SAN DIEGO (Border Report) — New rules for asylum seekers that are set to go into effect on Jan. 11 are expected to make the process especially tough for LGBTQ refugees.
Refugees will have to prove they are being persecuted or prosecuted by their governments or an agency serving the government simply based on who they are.
Some say this will be almost impossible to do.
“The Trump administration is pretending to follow the law, but actually it is changing the rules,” said Jennifer Pizer, an attorney with Lambda Legal. “The new rules say it has to be by government or by officials working like police acting at the discretion of the government in court persecuting, that’s ridiculous.”
Pizer says her firm, which is an advocate for the LGBTQ community and people with HIV, has filed a lawsuit to keep these new rules from being applied.

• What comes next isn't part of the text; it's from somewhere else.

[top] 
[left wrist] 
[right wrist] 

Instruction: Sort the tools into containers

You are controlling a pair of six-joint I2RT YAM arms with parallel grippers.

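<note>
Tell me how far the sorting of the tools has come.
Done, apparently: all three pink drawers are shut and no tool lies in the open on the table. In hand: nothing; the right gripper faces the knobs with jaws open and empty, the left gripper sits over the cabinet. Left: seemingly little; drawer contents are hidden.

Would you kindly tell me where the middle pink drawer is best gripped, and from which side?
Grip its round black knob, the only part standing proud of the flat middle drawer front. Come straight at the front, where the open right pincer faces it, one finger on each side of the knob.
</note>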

“Together with co-council Immigration Equality, we are suing the Trump administration today to try and stop the implementation of these rules,” said Pizer. “These rule changes are one more example of an effort to slam and lock the doors contrary to U.S. law that is why we are suing.”

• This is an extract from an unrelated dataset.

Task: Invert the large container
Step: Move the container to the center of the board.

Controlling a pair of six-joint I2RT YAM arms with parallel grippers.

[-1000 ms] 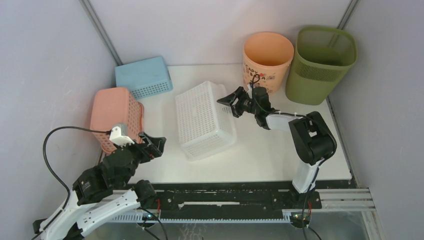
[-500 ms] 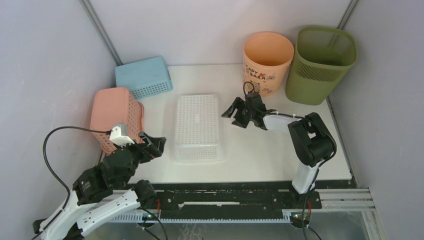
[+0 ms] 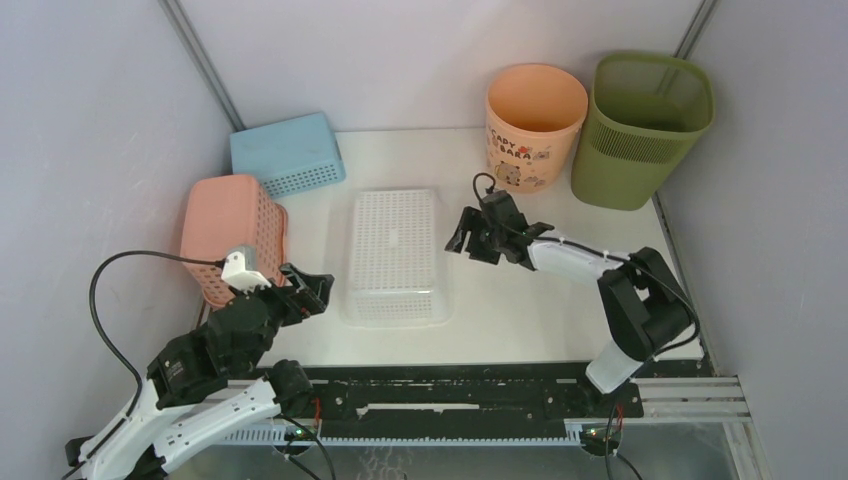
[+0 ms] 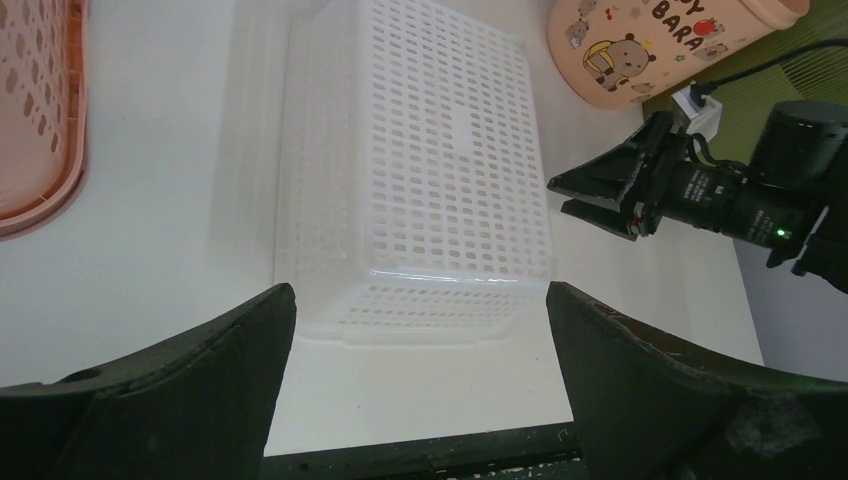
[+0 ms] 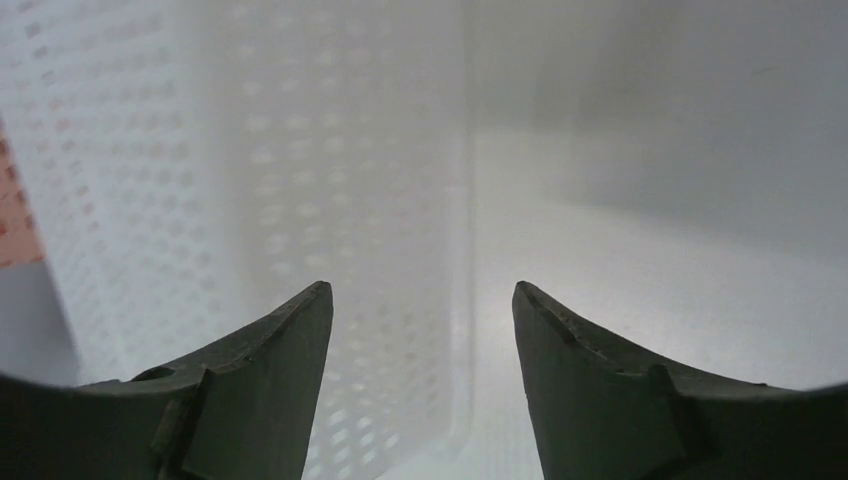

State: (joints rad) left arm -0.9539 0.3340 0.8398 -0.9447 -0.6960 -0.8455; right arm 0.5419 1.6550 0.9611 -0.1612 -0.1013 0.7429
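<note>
The large container, a tall olive-green bin point(image 3: 645, 140), stands upright with its mouth up at the table's back right corner; an edge of it shows in the left wrist view point(image 4: 812, 55). A white mesh basket point(image 3: 395, 255) lies bottom up at mid-table, also in the left wrist view point(image 4: 415, 170) and blurred in the right wrist view point(image 5: 330, 200). My right gripper point(image 3: 461, 231) is open and empty just right of the basket point(image 5: 420, 287), well short of the bin. My left gripper point(image 3: 315, 290) is open and empty at the front left point(image 4: 420, 400).
A peach bucket point(image 3: 535, 115) with a cartoon print stands just left of the green bin. A blue basket point(image 3: 288, 152) lies bottom up at the back left and a pink basket point(image 3: 230, 235) at the left edge. Grey walls close in both sides.
The white basket was tilted up on its edge by my right gripper; it has dropped flat, bottom up. My right gripper has come off it and sits lower. The left arm has barely moved.
</note>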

The new rules were proposed in June. And unless the courts step in, they will go into effect nine days before President Trump leaves office.
The administration has blocked asylum seekers for various reasons including “saving jobs for American workers,” and to “prevent the spread of COVID-19.”
Other provisions include:
- Making it harder to pass the “credible fear” screening at the border.
- Letting immigration judges deny asylum without a hearing.
- Severely narrowing the definition of key terms like “political opinion,” “persecution,” and “particular social group.”
- Barring asylum for people who traveled through more than one country on their way to the U.S.
- Restricting the types of evidence that asylum seekers may present.
- Letting immigration judges label many more asylum applications as “frivolous”—which has serious negative consequences for people who seek other immigration protections.
- Restricting eligibility for protection based on a fear of torture.
Many refugees have been forced to wait out the asylum process in Mexico or have been sent to their country’s of origin.